Jack pulled a chair up next to the bed, and Elvis used the bed’s lift button to raise his back and head so he could see what was in Jack’s folder.

Jack opened the folder, took out some clippings, and laid them on the bed. Elvis looked at them as Jack talked.

“One of the lesser mummies, on loan from the Egyptian government, was being circulated across the United States. You know, museums, that kind of stuff. It wasn’t a major exhibit, like the King Tut exhibit some years back, but it was of interest. The mummy was flown or carried by train from state to state. When it got to Texas, it was stolen.

“Evidence points to the fact that it was stolen at night by a couple of guys in a silver bus. There was a witness. Some guy walking his dog or something. Anyway, the thieves broke in the museum and stole it, hoping to get a ransom probably. But in came the worst storm in East Texas history. Tornadoes. Rain. Hail. You name it. Creeks and rivers overflowed. Mobile homes were washed away. Livestock drowned. Maybe you remember it… No matter. It was one hell of a flood.

“These guys got away, and nothing was ever heard from them. After you told me what you saw inside the mummy’s head — the silver bus, the storm, the bridge, all that — I came up with a more interesting, and I believe, considerably more accurate scenario.”

“Let me guess. The bus got washed away. I think I saw it today. Right out back in the creek. It must have washed up there years ago.”
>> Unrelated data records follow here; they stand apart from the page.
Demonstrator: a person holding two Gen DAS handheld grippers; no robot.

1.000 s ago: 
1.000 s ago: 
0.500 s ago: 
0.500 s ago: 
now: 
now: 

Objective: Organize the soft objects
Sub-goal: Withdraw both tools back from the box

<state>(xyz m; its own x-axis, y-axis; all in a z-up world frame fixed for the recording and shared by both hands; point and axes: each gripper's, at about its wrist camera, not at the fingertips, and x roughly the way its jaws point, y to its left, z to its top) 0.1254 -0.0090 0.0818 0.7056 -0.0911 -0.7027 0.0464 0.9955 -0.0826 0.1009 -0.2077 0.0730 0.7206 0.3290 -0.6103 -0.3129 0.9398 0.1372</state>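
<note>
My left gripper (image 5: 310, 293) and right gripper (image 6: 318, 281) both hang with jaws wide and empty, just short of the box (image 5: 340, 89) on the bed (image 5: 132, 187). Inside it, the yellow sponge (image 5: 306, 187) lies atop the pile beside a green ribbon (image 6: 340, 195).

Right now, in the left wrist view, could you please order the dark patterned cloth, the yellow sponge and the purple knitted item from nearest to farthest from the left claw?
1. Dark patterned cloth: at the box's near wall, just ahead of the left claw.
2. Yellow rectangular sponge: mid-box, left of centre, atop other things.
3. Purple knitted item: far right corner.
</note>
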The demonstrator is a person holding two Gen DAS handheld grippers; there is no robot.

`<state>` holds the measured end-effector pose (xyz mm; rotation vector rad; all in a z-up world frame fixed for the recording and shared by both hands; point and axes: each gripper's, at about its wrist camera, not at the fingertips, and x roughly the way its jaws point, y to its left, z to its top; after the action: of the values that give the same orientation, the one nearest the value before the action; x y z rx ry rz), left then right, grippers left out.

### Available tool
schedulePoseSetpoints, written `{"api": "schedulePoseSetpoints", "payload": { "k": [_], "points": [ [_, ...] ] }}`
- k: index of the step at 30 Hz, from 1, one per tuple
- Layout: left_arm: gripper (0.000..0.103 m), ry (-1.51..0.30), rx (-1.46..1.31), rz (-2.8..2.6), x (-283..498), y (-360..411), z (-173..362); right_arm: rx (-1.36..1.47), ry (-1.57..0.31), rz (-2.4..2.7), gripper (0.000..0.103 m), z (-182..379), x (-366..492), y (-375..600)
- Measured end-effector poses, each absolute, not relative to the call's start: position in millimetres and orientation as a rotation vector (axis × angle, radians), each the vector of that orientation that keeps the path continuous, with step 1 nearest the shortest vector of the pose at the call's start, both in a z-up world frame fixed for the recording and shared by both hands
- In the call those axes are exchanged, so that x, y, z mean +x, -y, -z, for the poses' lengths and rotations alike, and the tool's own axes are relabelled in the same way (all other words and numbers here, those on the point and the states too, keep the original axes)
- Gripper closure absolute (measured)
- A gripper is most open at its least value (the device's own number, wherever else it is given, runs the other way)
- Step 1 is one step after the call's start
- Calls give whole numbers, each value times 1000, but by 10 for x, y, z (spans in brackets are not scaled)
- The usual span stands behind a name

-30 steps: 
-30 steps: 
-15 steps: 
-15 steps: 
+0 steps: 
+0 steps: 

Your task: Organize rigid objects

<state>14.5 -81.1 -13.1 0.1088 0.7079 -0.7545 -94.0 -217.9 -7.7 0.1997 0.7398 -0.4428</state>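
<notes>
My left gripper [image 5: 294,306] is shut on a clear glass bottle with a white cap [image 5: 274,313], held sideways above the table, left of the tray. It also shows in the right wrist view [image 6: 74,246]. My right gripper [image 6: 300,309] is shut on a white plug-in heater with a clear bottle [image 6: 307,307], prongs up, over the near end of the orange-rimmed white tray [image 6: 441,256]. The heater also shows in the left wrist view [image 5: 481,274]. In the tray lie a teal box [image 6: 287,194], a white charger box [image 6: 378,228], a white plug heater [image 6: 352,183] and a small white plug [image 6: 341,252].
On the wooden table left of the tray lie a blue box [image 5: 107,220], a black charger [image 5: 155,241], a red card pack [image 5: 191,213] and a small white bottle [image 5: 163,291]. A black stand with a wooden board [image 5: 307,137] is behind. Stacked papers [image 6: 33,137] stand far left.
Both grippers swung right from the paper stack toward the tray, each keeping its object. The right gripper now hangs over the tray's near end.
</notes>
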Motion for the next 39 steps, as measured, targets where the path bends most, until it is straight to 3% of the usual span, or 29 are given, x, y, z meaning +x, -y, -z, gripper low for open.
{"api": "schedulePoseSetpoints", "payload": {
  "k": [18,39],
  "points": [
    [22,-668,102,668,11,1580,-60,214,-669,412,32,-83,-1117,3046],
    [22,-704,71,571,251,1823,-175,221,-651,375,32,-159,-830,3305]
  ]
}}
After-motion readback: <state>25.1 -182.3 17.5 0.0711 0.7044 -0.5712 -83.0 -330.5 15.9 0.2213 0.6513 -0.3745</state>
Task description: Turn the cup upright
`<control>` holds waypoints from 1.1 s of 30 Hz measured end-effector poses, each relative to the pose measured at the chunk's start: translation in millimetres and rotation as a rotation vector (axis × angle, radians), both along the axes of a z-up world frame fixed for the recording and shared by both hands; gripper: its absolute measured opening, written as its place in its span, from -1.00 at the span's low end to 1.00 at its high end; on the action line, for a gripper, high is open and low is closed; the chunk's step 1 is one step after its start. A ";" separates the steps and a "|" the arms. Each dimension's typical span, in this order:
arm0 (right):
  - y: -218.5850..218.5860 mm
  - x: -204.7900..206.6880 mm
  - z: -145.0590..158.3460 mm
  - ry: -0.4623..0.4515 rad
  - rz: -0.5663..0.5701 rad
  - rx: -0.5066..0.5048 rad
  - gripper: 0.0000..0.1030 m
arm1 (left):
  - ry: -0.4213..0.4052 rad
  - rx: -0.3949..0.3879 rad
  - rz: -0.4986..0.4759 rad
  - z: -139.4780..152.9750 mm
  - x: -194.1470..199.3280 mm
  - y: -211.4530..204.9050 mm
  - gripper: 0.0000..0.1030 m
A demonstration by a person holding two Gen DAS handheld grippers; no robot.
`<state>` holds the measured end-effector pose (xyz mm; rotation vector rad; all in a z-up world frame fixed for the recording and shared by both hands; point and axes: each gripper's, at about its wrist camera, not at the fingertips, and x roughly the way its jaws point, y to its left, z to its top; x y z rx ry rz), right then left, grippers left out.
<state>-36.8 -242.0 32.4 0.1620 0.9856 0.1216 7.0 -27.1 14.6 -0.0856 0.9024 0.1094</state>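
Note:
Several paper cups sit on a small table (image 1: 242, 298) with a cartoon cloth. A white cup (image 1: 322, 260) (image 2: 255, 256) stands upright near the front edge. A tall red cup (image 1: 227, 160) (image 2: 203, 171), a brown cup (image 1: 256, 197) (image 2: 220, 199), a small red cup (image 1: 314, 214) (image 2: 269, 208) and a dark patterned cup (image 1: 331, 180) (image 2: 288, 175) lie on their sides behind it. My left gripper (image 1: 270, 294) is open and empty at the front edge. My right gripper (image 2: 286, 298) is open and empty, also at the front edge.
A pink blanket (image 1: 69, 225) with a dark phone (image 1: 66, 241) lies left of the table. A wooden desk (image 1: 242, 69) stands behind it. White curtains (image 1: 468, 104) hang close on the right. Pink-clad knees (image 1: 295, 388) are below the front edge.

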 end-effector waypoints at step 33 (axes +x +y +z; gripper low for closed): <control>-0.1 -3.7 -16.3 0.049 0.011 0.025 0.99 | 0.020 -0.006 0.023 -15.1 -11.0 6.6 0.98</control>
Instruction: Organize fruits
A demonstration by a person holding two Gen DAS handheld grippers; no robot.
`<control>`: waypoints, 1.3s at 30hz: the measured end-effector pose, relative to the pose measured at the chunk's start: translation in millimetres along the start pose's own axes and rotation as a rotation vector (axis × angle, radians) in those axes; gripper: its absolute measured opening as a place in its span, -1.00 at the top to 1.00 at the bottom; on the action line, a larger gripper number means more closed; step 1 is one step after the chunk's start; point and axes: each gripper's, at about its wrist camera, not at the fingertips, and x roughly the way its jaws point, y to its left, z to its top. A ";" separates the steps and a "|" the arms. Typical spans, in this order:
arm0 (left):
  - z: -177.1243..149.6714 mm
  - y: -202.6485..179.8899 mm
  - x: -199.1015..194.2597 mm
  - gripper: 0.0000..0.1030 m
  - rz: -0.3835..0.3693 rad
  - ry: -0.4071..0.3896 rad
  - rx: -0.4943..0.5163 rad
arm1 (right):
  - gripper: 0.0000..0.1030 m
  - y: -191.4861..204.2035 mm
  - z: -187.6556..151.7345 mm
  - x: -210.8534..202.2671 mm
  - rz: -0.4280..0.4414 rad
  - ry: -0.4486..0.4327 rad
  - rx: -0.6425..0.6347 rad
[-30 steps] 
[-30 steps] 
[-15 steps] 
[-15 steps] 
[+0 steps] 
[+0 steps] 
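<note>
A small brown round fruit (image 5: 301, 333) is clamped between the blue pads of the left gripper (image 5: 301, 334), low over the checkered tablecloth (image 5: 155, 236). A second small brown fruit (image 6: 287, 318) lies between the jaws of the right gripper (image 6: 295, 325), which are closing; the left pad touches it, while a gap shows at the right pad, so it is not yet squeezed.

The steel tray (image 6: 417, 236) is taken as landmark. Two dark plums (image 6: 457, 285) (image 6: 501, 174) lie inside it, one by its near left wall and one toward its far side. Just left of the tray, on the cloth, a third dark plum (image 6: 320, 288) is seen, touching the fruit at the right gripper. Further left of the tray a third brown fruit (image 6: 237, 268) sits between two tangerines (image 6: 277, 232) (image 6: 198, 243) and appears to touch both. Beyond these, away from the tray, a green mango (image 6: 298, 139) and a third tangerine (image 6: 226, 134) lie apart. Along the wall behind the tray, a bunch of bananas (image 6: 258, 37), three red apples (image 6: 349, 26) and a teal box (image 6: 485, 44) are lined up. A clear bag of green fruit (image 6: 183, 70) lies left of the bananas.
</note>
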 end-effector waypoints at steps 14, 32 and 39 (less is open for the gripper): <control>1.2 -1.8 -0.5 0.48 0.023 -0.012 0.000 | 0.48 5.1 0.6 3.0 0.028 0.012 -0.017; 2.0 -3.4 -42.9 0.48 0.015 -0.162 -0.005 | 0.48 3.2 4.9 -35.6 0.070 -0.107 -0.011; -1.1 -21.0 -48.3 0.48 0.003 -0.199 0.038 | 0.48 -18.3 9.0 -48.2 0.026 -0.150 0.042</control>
“That confirms it. The bridge you saw breaking, that’s how the bus got in the water, which would have been as deep then as a raging river. The bus was carried downstream. It lodged somewhere nearby, and the mummy was imprisoned by debris, and recently it worked its way loose.”

“But how did it come alive?” Elvis asked. “And how did I end up inside its memories?”

“The speculation is broader here, but from what I’ve read, sometimes mummies were buried without their names, a curse put on their sarcophagus, or coffin, if you will. My guess is our guy was one of those. While he was in the coffin, he was a drying corpse. But when the bus was washed off the road, the coffin was overturned, or broken open, and our boy was freed of coffin and curse. Or more likely, it rotted open in time, and the holding spell was broken. And think about him down there all that time, waiting for freedom, alive, but not alive. Hungry, and no way to feed. I said he was free of his curse, but that’s not entirely true. He’s free of his imprisonment, but he still needs souls.

“And now, he’s free to have them, and he’ll keep feeding unless he’s finally destroyed… You know, I think there’s a part of him, oddly enough, that wants to fit in. To be human again. He doesn’t entirely know what he’s become. He responds to some old desires and the new desires of his condition. That’s why he’s taken on the illusion of clothes, probably copying the dress of one of his victims.

“The souls give him strength. Increase his spectral powers. One of which was to hypnotize you, kinda, draw you inside his head. He couldn’t steal your soul that way, you have to be unconscious to have that done to you, but he could weaken you, distract you.”

“And those shadows around him?”

“His guardians. They warn him. They have some limited powers of their own. I’ve read about them in The Everyday Man or Woman’s Book of the Soul.”

“What do we do?” Elvis asked.

“I think changing rest homes would be a good idea,” Jack said. “I can’t think of much else. I will say this. Our mummy is a nighttime kind of guy. Three A.M. actually. So, I’m going to sleep now, and again after lunch. Set my alarm for before dark so I can fix myself a couple cups of coffee. He comes tonight, I don’t want him slapping his lips over my asshole again. I think he heard you coming down the hall about the time he got started on me the other night, and he ran. Not because he was scared, but because he didn’t want anyone to find out he’s around. Consider it. He has the proverbial bird’s nest on the ground here.”

After Jack left, Elvis decided he should follow Jack’s lead and nap. Of course, at his age, he napped a lot anyway, and could fall asleep at any time, or toss restlessly for hours. There was no rhyme or reason to it.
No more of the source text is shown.